* PROBLEM TO SOLVE: Where an image appears, leave it out; otherwise repeat the data exactly.

* EXERCISE DATA:
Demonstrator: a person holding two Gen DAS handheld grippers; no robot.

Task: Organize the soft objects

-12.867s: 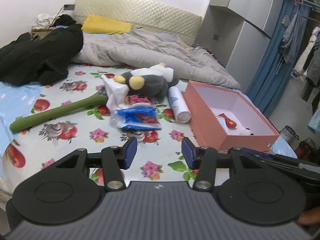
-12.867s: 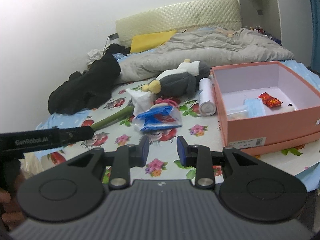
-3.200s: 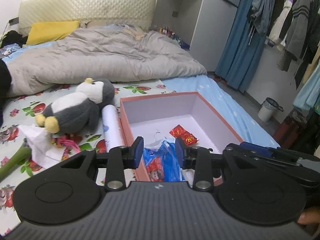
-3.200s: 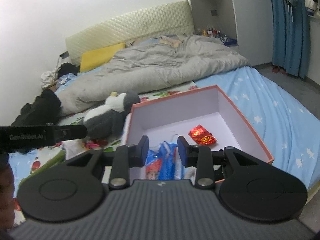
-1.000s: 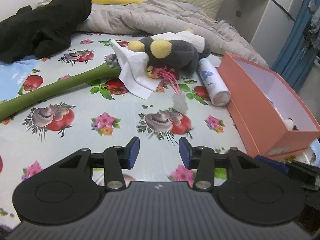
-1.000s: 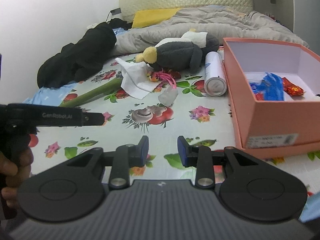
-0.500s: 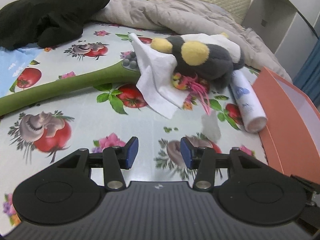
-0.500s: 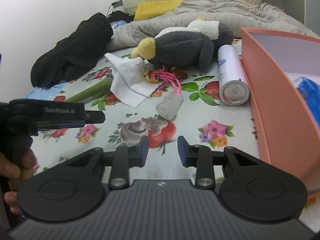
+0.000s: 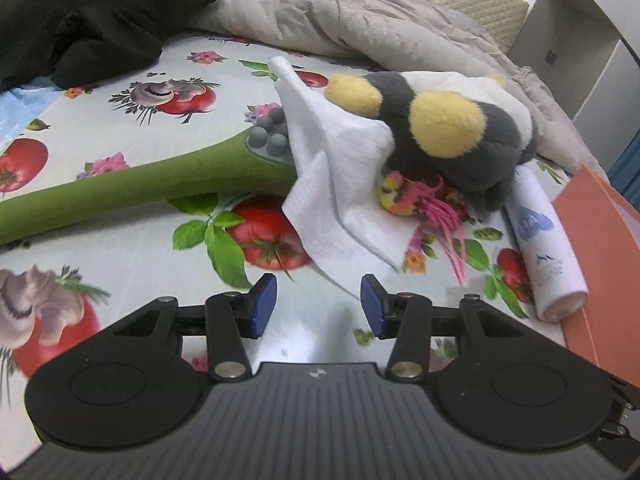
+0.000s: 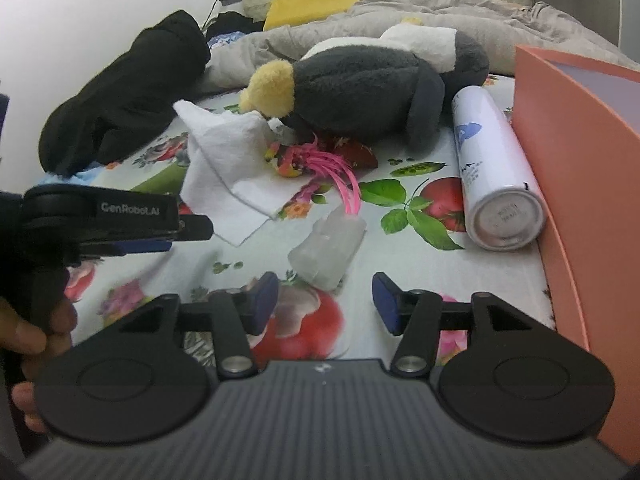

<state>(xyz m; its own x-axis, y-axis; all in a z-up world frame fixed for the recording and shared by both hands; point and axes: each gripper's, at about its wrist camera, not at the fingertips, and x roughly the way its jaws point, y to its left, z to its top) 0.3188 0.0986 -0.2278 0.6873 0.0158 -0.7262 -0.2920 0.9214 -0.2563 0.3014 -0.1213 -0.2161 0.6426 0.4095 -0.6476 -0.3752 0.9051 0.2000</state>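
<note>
A white cloth (image 9: 340, 184) lies crumpled on the flowered sheet, just beyond my open, empty left gripper (image 9: 318, 306). Behind it lies a grey and white penguin plush (image 9: 444, 136) with yellow feet, and a small pink-tasselled toy (image 9: 416, 204) under its edge. My right gripper (image 10: 326, 306) is open and empty, with a small clear soft packet (image 10: 328, 246) lying just beyond its fingertips. The cloth (image 10: 228, 168), plush (image 10: 368, 92) and pink toy (image 10: 316, 164) also show in the right wrist view. The pink box (image 10: 580, 152) stands at the right.
A long green massage stick (image 9: 132, 188) lies left of the cloth. A white spray can (image 10: 492, 176) lies against the box. Black clothing (image 10: 124, 96) and a grey duvet (image 9: 360, 28) lie at the back. The left gripper (image 10: 116, 224) reaches in at the left of the right wrist view.
Both grippers have moved forward and lower toward the objects. The left now sits close to the white cloth, the right close to the clear packet. Both jaws have opened wider.
</note>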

* ANSWER:
Demonstrator: a person holding two Gen DAS handheld grippers; no robot.

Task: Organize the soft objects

-12.867s: 
-12.867s: 
-3.200s: 
-3.200s: 
-1.000s: 
-1.000s: 
-0.500s: 
-0.500s: 
+0.000s: 
+0.000s: 

<state>(xyz m; its own x-axis, y-axis; all in a z-up world frame fixed for the recording and shared by both hands; point and axes: each gripper's, at about its wrist camera, not at the fingertips, and x roughly the way its jaws point, y to its left, z to its top) 0.3188 0.0986 -0.2278 0.6873 0.0158 -0.7262 -0.2920 0.9214 -0.2563 0.3014 -0.1213 -0.2161 0.6426 0.4095 -0.6476 -0.3752 0.9051 0.2000</state>
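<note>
A white cloth (image 9: 340, 184) lies crumpled on the flowered sheet, just beyond my open, empty left gripper (image 9: 318, 306). Behind it lies a grey and white penguin plush (image 9: 444, 136) with yellow feet, and a small pink-tasselled toy (image 9: 416, 204) under its edge. My right gripper (image 10: 326, 306) is open and empty, with a small clear soft packet (image 10: 328, 246) lying just beyond its fingertips. The cloth (image 10: 228, 168), plush (image 10: 368, 92) and pink toy (image 10: 316, 164) also show in the right wrist view. The pink box (image 10: 580, 152) stands at the right.
A long green massage stick (image 9: 132, 188) lies left of the cloth. A white spray can (image 10: 492, 176) lies against the box. Black clothing (image 10: 124, 96) and a grey duvet (image 9: 360, 28) lie at the back. The left gripper (image 10: 116, 224) reaches in at the left of the right wrist view.
Both grippers have moved forward and lower toward the objects. The left now sits close to the white cloth, the right close to the clear packet. Both jaws have opened wider.
</note>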

Nothing remains to be added to this answer.